A questo punto il problema è nel recupero di quel consistente pacchetto di voti che è stato per qualche giorno - il tempo necessario per compiere la missione assegnata - di Scelta Civica. Non si tratta di persone di sinistra. È però improbabile che vengano risucchiati nell’orbita di Forza Italia. Se nel 2013 hanno abbandonato la guida di Berlusconi perché oggi dovrebbero farvi ritorno? È oltremodo improbabile che possano compiere scelte di tipo radicale rivolgendosi alle offerte politiche di Fratelli d’Italia e della Lega. Ma neanche agli antisistema dei “5 Stelle”. Se seguirono in buona fede Monti è perché speravano in un governo di competenti. Come potrebbero mettersi nelle mani di una banda di grillini dilettanti? Allora a salvare la capra del voto utile che scongiura il riflusso nell’astensionismo e i cavoli del centrodestra potrebbe servire allo scopo proprio la formazione liberal-popolare del patto “Noi con l’Italia-Udc”. Un punto a favore di questa soluzione è dato dalla presenza nella squadra fittiana di quella sparuta pattuglia di parlamentari provenienti da Scelta Civica che non sono finiti nel Pd. Il loro leader è Enrico Zanetti, personalità spigolosa ma perbene, che ha conservato la segreteria del partito guidandolo alla confluenza nel nuovo soggetto politico.
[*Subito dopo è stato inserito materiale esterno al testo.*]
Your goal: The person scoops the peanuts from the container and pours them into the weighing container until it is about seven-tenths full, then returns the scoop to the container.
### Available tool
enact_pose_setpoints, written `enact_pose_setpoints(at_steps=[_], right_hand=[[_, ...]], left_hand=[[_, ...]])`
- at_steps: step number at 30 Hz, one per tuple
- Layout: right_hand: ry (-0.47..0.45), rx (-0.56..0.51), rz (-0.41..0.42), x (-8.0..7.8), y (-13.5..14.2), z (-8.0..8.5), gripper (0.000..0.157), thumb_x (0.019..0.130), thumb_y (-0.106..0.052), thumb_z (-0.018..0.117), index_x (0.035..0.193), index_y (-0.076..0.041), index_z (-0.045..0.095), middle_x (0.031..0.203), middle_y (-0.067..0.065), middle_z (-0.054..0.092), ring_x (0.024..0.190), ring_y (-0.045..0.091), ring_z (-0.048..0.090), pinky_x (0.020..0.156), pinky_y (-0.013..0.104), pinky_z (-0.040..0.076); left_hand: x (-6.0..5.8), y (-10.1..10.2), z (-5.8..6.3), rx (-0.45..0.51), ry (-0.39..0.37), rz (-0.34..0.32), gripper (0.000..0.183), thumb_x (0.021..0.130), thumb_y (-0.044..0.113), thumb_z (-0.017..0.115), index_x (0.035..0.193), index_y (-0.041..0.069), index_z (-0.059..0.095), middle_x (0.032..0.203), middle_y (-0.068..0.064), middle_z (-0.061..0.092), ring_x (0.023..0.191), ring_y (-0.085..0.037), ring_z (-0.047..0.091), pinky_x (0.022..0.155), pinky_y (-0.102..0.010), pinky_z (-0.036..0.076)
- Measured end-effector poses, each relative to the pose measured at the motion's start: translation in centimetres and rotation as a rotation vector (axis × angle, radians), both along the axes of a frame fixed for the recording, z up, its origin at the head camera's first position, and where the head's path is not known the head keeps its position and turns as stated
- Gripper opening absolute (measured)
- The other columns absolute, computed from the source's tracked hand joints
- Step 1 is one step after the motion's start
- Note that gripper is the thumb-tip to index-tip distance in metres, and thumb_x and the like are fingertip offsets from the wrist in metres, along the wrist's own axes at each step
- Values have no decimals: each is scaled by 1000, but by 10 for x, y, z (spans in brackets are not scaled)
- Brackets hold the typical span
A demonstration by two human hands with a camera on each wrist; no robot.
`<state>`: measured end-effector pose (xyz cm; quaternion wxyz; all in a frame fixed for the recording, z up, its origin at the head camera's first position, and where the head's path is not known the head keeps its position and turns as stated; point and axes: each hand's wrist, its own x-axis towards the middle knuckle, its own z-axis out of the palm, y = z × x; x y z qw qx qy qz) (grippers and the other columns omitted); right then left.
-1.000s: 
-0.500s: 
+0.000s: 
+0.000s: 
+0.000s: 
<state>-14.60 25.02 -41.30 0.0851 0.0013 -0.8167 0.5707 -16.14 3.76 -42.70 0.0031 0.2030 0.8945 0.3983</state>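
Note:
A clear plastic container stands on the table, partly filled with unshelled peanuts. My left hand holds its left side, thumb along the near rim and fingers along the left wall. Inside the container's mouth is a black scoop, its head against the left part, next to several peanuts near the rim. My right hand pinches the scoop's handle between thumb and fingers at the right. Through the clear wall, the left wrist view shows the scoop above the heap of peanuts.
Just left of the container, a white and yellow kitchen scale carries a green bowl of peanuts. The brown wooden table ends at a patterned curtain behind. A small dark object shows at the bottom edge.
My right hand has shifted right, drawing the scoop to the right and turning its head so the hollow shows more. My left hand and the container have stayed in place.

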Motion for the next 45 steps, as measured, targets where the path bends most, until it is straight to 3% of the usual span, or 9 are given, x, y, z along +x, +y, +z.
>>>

Ora, la domanda è: oltre al simbolo, Zanetti riuscirà a trascinare nello schieramento di centrodestra almeno una parte significativa di quei quasi 3 milioni di elettori che votarono Mario Monti nel 2013? La questione non è di dettaglio, visto che ancora una volta la vittoria sarà contesa sul filo di lana.

Non solo nel proporzionale ma, particolarmente, nelle sfide dirette nei collegi dell’uninominale. L’apporto degli ex di Scelta Civica in combinata con i vecchi compagni di viaggio dell’Udc potrebbe essere determinante almeno in due aree del Paese: nelle circoscrizioni del Nord dove la coalizione ex montiana raggiunse, alla Camera, un ragguardevole 11,72 per cento, con 1.869.000 voti e nelle regioni del Sud peninsulare dove ha toccato il 10,98 per cento con 702.481 voti. Se c’è da qualche parte una giustizia divina bisogna sperare che ciò che valse per Giobbe valga oggi per le umane genti della politica italiana: ciò che il Signore dà, il Signore toglie. Mario Monti con un’operazione menzognera tolse voti e speranze al centrodestra. Potrebbe essere giunto il giorno della nemesi e quello che fu fraudolentemente scippato ora viene restituito ai suoi legittimi rappresentanti. Dio benedica gli elettori che si ravvedono!